Try it:
Where does the word "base" occur in the entries below? Copy every line that has it.

Given data:
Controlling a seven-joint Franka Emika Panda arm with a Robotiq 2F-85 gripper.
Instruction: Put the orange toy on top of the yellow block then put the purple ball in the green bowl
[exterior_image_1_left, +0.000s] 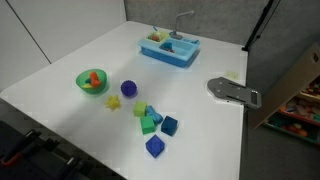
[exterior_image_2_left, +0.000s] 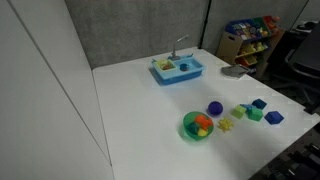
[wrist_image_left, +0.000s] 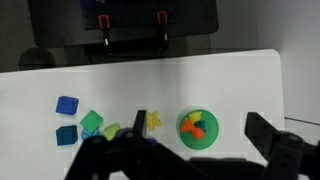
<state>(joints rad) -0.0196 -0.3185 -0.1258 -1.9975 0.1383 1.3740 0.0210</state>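
Note:
The green bowl (exterior_image_1_left: 80, 82) (exterior_image_2_left: 188, 128) (wrist_image_left: 210, 140) stands on the white table. The orange toy (exterior_image_1_left: 93, 77) (exterior_image_2_left: 203, 123) (wrist_image_left: 189, 127) lies inside it with a small yellow piece and a teal piece. The purple ball (exterior_image_1_left: 128, 89) (exterior_image_2_left: 214, 108) sits beside the bowl; in the wrist view a finger mostly hides it. A pale yellow block (exterior_image_1_left: 141, 110) (exterior_image_2_left: 240, 110) (wrist_image_left: 110, 130) lies in the block cluster. My gripper (wrist_image_left: 198, 122) is open and empty, high above the bowl. It does not show in either exterior view.
A flat yellow star (exterior_image_1_left: 112, 102) (exterior_image_2_left: 225, 125) (wrist_image_left: 153, 121) lies between bowl and blocks. Green (exterior_image_1_left: 148, 123) (wrist_image_left: 91, 122) and blue blocks (exterior_image_1_left: 154, 146) (wrist_image_left: 67, 104) cluster nearby. A blue toy sink (exterior_image_1_left: 170, 48) (exterior_image_2_left: 178, 69) stands at the back. A grey plate (exterior_image_1_left: 232, 91) sits at the table edge.

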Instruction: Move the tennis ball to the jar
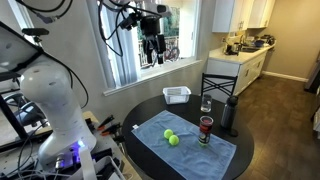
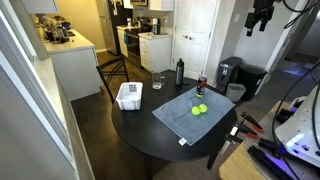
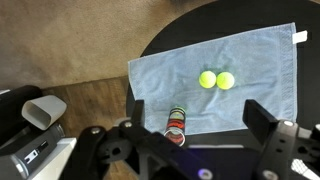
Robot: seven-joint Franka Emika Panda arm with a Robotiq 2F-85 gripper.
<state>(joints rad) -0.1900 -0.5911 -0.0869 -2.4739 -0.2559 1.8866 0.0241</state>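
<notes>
The tennis ball (image 3: 207, 79) was a bright yellow-green sphere with a matt, fuzzy look. It lay on a pale blue towel (image 3: 250, 50) and appeared to touch a second ball (image 3: 225, 80) of the same colour on its right in the wrist view. The pair sat near the middle of the cloth, low and untouched. The jar (image 1: 206, 130) stood upright on the same towel, a little to the right of the balls in an exterior view and clear of them. At this size it could not be made out whether its mouth was open or lidded. Farther back on the round black table (image 1: 150, 108) were a drinking glass (image 1: 206, 104), a dark bottle (image 1: 229, 115) and a white basket (image 1: 177, 95), all off the towel. The gripper (image 1: 152, 50) hung high above the far left side of the table, well apart from everything on it. In the wrist view its fingers (image 3: 262, 118) were spread wide with nothing between them. By my judgement the task had not properly begun and the step in hand was the approach. The next move would call for coming down over one ball and closing on it alone. The neighbouring ball left little room on that side, so a careless descent could nudge both and set them rolling.
</notes>
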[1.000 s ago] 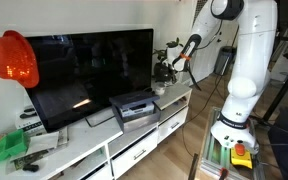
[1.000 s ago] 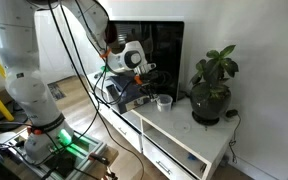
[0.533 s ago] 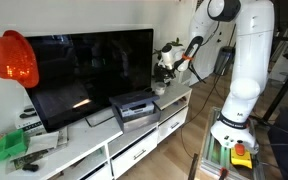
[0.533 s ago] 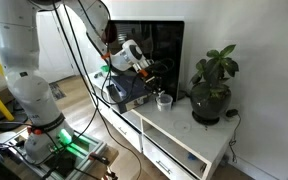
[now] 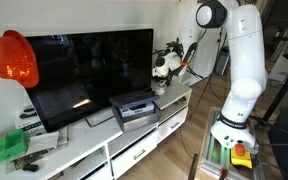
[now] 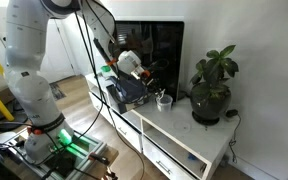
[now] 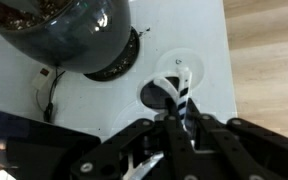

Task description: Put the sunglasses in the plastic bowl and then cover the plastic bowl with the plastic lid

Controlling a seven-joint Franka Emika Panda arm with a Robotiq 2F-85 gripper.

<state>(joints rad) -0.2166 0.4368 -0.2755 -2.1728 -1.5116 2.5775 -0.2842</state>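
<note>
The sunglasses (image 7: 164,95), pinched in your narrowly closed hand (image 7: 179,120), now hang over the plastic bowl (image 6: 164,100) on the desk (image 7: 94,110), at 4 o'clock from the plant pot (image 7: 64,35); the arm has lowered, so release appears due next.

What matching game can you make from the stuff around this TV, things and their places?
Things:
1. round dark plant pot
2. flat grey box
3. small round whitish plastic bowl
4. round orange thing

Places:
A. between the box and the pot
B. beside the black TV, near the wall
C. at the white cabinet's end, holding a leafy plant
D. in front of the TV screen

Pairs: 1-C, 2-D, 3-A, 4-B
</note>
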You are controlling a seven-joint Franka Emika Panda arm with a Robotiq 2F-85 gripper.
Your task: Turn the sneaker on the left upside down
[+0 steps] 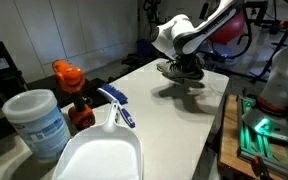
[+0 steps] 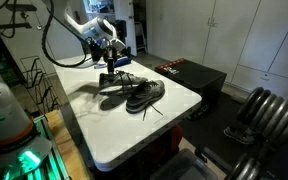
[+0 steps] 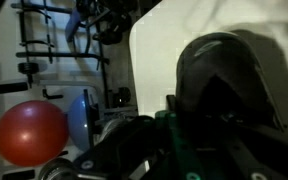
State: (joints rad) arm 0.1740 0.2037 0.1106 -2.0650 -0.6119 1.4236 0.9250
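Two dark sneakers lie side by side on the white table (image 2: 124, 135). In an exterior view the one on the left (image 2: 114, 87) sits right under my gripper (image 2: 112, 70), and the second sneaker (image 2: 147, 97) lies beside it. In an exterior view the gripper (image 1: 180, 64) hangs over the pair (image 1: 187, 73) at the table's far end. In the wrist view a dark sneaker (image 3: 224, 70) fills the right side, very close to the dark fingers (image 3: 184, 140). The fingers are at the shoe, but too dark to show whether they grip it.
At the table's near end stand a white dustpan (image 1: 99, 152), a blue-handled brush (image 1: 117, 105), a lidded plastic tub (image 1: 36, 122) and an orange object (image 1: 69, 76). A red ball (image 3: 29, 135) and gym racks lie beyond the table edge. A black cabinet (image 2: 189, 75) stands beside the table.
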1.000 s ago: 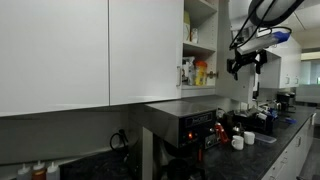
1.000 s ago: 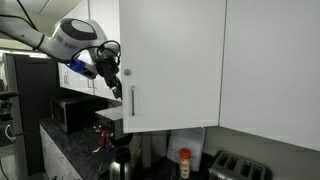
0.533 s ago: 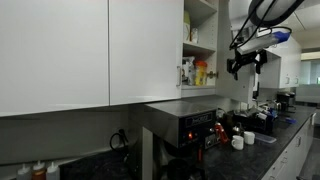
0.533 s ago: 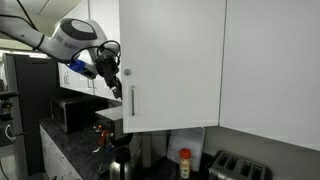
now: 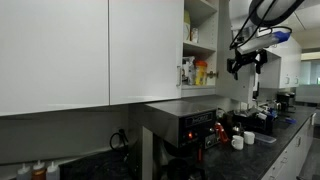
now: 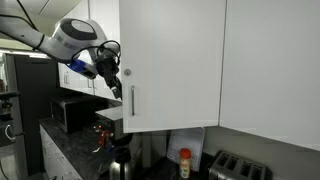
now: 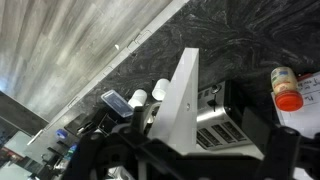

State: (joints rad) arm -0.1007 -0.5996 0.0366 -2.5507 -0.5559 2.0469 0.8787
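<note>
We're up at the wall cupboards, and the gripper point(image 6: 116, 88) hangs just beside the free edge of the cabinet door point(image 6: 175, 65), level with its handle point(image 6: 131, 101). We make the door's long axis vertical. In an exterior view its white face is turned towards us, and the slim bar handle also runs straight up and down, near the door's lower corner on the gripper's side. In the wrist view we look down along that door point(image 7: 180, 95). It shows as a white wedge narrowing away from us, its near end running in between the dark fingers point(image 7: 285, 150) at the bottom of the picture. The jaws stand apart, one finger on each side of the panel, though we can't tell whether either one touches it. Far below lie the dark marbled countertop point(image 7: 250, 30), a toaster point(image 7: 222, 118) and a bottle with an orange cap point(image 7: 285, 90). In an exterior view we see the gripper point(image 5: 240, 68) out in front of the open shelves, where a yellow bottle point(image 5: 201, 72) stands.
</note>
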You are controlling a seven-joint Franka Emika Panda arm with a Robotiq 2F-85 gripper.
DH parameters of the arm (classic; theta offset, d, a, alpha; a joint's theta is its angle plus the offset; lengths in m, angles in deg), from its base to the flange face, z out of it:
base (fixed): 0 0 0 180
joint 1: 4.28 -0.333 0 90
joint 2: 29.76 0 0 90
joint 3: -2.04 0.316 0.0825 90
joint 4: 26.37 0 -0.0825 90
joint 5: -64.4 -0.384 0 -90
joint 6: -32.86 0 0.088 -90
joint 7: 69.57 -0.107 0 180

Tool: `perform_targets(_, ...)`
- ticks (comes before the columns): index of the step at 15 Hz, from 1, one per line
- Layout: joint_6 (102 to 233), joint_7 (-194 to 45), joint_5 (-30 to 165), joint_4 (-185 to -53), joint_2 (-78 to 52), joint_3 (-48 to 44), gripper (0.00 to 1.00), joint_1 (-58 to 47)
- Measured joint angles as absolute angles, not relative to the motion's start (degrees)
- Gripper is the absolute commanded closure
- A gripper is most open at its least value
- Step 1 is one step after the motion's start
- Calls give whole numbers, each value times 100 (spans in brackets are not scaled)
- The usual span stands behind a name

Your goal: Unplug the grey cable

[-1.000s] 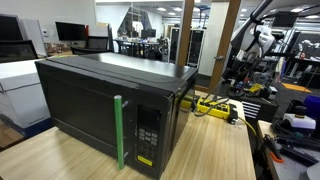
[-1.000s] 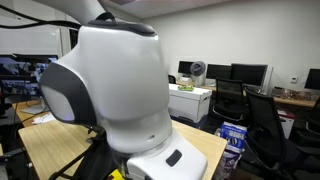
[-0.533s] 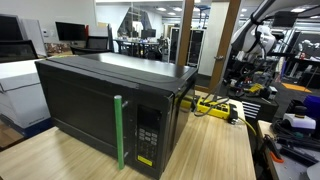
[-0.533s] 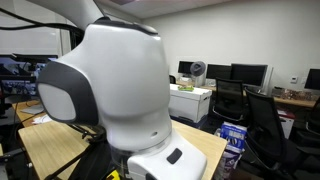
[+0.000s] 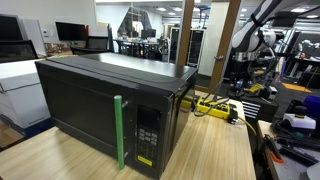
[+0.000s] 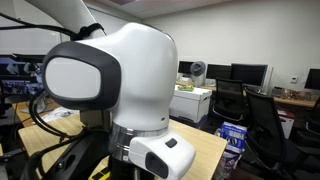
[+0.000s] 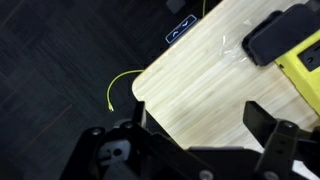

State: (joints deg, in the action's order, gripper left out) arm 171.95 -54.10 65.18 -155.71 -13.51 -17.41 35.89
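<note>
One white arm joint (image 6: 110, 85) has swivelled, so approach is only beginning; black gripper (image 7: 198, 125) gapes wide, empty; yellow plastic power strip (image 7: 303, 62) at two o'clock, grey cable not discernible

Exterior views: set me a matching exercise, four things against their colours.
Things:
1. microwave
2. door handle
3. power strip
4. arm

Colours:
A. yellow
B. white
C. black
D. green

Pairs: 1-C, 2-D, 3-A, 4-B
</note>
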Motion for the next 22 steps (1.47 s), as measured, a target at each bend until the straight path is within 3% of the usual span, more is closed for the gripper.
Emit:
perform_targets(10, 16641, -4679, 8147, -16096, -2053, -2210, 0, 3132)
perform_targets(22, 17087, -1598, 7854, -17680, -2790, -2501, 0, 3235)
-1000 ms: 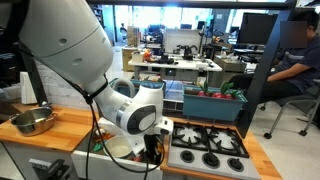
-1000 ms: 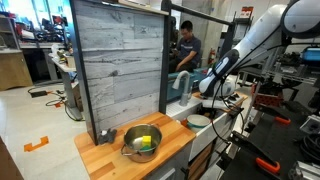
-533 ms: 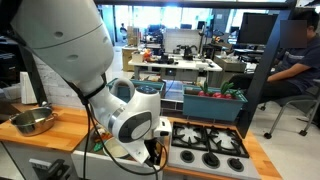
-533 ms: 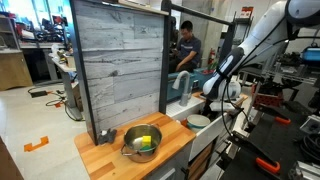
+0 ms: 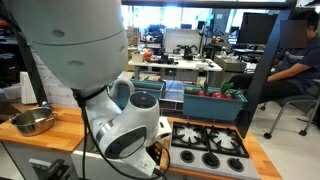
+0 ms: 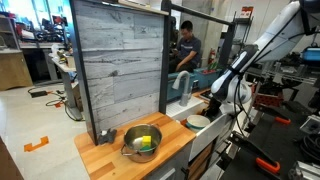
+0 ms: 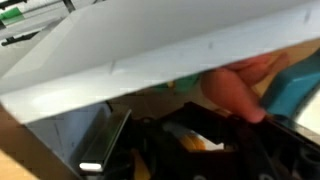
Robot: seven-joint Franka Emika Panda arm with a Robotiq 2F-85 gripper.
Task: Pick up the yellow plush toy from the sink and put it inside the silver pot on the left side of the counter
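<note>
The silver pot stands on the wooden counter at the left. It also shows in an exterior view, with a yellow-green thing lying inside it. My gripper hangs low by the faucet, far from the pot. In the blurred wrist view, a yellow-orange lump, seemingly the yellow plush toy, lies between my gripper's dark fingers. Whether they touch it is unclear. The sink is mostly hidden behind the arm.
A reddish blob and a teal thing lie close to the gripper under a white slanted surface. A green-rimmed white bowl sits near the faucet. The grey stovetop lies beside the arm. A tall grey panel backs the counter.
The arm has swung farther from the pot and nearer to one exterior camera, where it now fills more of the frame. The pot and its contents have not moved.
</note>
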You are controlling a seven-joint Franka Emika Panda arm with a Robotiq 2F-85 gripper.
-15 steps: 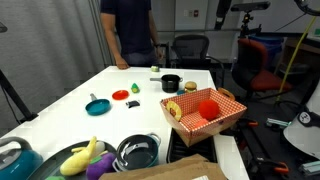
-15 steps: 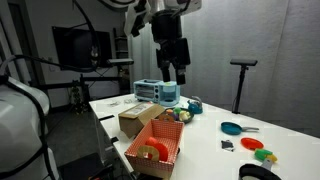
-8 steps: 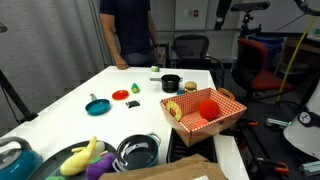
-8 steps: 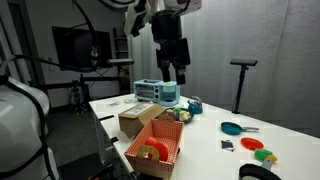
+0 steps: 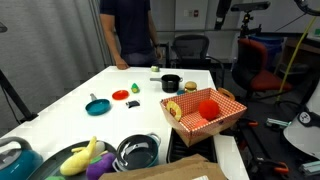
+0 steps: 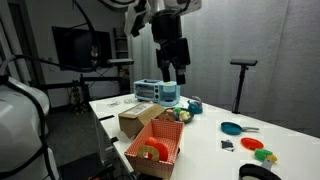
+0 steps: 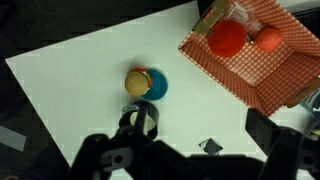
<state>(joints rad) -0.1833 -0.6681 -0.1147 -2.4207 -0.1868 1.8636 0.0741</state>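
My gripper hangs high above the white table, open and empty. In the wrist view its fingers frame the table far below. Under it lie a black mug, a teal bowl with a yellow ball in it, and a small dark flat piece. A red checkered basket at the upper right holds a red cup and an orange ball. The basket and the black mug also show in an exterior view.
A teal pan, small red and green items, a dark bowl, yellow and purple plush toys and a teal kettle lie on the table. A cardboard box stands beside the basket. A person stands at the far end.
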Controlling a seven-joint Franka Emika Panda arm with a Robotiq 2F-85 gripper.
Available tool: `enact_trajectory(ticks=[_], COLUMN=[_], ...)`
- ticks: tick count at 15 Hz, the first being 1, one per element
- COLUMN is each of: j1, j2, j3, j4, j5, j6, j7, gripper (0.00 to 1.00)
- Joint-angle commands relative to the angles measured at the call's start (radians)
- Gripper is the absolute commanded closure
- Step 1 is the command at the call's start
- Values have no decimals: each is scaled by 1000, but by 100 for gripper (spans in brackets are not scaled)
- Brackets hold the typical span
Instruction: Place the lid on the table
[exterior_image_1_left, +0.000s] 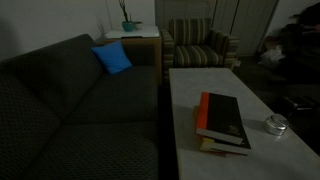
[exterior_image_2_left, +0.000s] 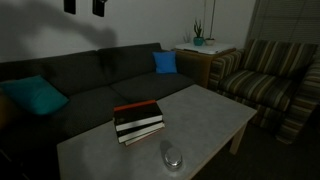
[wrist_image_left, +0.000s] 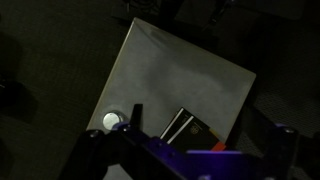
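Note:
The lid (exterior_image_1_left: 276, 124) is a small round shiny piece that rests on the pale top of the long low table (exterior_image_1_left: 200, 80), near the edge away from the sofa. It also shows in an exterior view (exterior_image_2_left: 172, 155) and in the wrist view (wrist_image_left: 111, 121). My gripper (wrist_image_left: 205, 125) shows only in the wrist view. It hangs high above the table (wrist_image_left: 170, 70), its fingers spread wide and empty, and the lid lies off to its left in that view. The arm does not show in either exterior view.
A red-and-black book stack (exterior_image_1_left: 222, 120) lies on the table (exterior_image_2_left: 200, 110) beside the lid, also seen in an exterior view (exterior_image_2_left: 137, 120). A dark sofa (exterior_image_1_left: 80, 110) with a blue cushion (exterior_image_1_left: 112, 58) runs along one side. A striped armchair (exterior_image_2_left: 262, 75) and a side table with a plant (exterior_image_1_left: 128, 28) stand beyond.

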Motion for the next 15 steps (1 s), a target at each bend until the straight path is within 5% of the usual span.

Written response:
DH parameters of the arm (classic; theta offset, d, a, alpha; a joint's theta is its angle plus the offset; lengths in m, angles in deg), from its base to the flange face, z out of it:
base (fixed): 0 0 0 180

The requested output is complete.